In 2016, Sen. Rankin made $226,000 off of worker’s compensation claims. That’s just one type of claim and those were just legal fees of more than a quarter of a million dollars. If you voted on judges and those judges earned you that kind of money for one type of case in a single year how well scratched would your back feel?
Isn’t it amazing how some people appear to think that politicians (people known to lie, cheat, and steal) wouldn’t stack the courts with judges that favor them if that politician happens to be an attorney? Favorable judgments can earn an attorney more money. Politicians and lawyers are both known to seek money. When the two professions combine that can create an individual who not only seeks money but crafts legislation, fixes courts, indirectly compensate judges for favorable judgments, and punishes judges who refuse to fall in line.
It would be one thing if this were just a claim but below is a picture from Rankin & Rankin’s website. Senator Rankin’s law firm is boasting of a “99% success rate” in court. Here is a screenshot.
Do you think that when it comes to voting for judges that Sen. Rankin would vote for a judge who could ruin that 99% average?
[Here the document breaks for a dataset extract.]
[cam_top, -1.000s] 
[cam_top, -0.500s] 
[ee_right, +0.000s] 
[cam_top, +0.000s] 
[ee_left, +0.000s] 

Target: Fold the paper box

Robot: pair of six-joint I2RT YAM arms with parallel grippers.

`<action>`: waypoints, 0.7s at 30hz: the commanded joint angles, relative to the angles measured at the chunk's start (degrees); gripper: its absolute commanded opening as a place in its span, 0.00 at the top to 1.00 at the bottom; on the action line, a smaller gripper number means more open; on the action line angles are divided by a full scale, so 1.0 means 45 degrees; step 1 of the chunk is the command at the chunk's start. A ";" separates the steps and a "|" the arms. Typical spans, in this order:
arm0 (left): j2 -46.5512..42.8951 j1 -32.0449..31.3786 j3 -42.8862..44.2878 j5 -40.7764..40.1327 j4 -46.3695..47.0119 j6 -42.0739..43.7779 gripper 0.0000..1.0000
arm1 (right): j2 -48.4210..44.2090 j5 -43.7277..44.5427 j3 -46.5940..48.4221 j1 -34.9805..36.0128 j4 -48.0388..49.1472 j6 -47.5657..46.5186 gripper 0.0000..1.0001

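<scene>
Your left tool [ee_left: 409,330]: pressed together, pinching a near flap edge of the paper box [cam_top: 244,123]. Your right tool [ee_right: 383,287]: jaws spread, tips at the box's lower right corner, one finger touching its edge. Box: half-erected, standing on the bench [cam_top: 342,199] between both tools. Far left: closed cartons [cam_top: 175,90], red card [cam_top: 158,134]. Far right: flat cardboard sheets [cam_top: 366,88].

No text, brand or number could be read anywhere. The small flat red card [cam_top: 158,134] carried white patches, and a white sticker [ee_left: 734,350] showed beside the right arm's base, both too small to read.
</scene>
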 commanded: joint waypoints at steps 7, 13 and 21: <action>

Until South Carolina does something about attorney/legislators who profit off of the judges they select and give pay hikes to there will be issues with the South Carolina Judiciary and bloated government salaries. If the massive salaries were paid for by the South Carolina General Assembly then the citizens would likely not have an issue with this. However, it is the tax money of the citizens that are lining the pockets of attorney/legislators in a roundabout way. In return, those attorney/legislators have ensured that one of the few occupations that won’t suffer during the current COVID-19 pandemic are the judges in South Carolina.
It would appear South Carolina has another sickness. That sickness is known as greed.